O Amazonas. Parintins. A Organização Criminosa. Os Cinco Indiciados. Os Figurões do Governo e o Escândalo Eleitoral.
A polícia federal concluiu, na manhã desta quarta-feira (27), o inquérito da Operação Tupinambarana Liberta. Cinco agentes públicos foram indiciados por organização criminosa, corrupção eleitoral e tentativa deabolição do Estado Democrático de Direito. Segundo a investigação, o grupo usou parte da estrutura do governo estadual, com apoio de policiais, para beneficiar uma candidatura à Prefeitura de Parintins (AM). As ações incluíram compra de votos e tentativas de impedir o direito ao voto.
Os indiciados são: Marcos Apollo - ex-secretário de Cultura, Fabrício Cyrino - ex-secretário de Administração, Armando Silva Do Valle - ex-presidente da Companhia de Saneamento do Amazonas (Cosama), Jackson Ribeiro - ex-comandante da Ronda Ostensiva Cândido Mariano (Rocam) e Guilherme Navarro - ex-comandante do Comando de Operações Especiais (COE).
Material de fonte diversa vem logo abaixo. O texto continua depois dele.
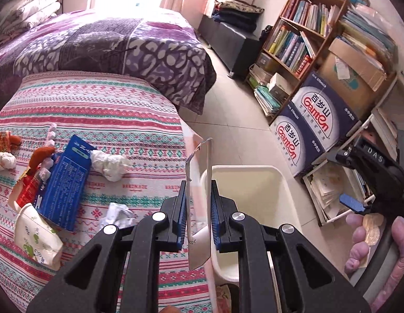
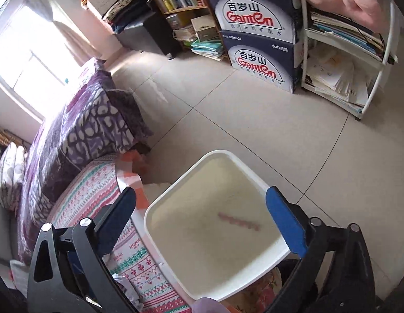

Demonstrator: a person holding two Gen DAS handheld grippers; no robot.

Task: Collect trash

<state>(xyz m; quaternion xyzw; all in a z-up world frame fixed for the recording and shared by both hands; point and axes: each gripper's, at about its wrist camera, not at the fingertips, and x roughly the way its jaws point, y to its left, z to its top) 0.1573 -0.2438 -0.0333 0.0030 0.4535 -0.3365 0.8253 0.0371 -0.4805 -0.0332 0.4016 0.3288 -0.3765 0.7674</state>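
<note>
left wrist: down over bedspread [image 1: 110,109] | right wrist: above bin [image 2: 160,203] | shared: bin

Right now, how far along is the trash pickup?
Done: one pink strip lies in the white bin, below the open right tongs. In hand: the left tongs pinch a clear wrapper beside the bin. Left on the patterned cloth: blue box, crumpled tissues, paper cup.

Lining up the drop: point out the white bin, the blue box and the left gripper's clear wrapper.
white bin [image 2: 175,195]: right wrist view, rim.
blue box [image 1: 63,182]: left wrist view, printed face.
clear wrapper [image 1: 198,164]: left wrist view, upper part.
</note>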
O inquérito foi enviado ao Ministério Público Eleitoral, que vai avaliar as provas e decidir sobre as medidas judiciais. A pena total dos crimes pode chegar a 20 anos de prisão, conforme previsto em lei. A Polícia Federal também identificou omissão intencional de agentes públicos para favorecer a candidatura investigada. O grupo monitorava adversários políticos e os deslocamentos de equipes da PF, tentando dificultar o trabalho da corporação.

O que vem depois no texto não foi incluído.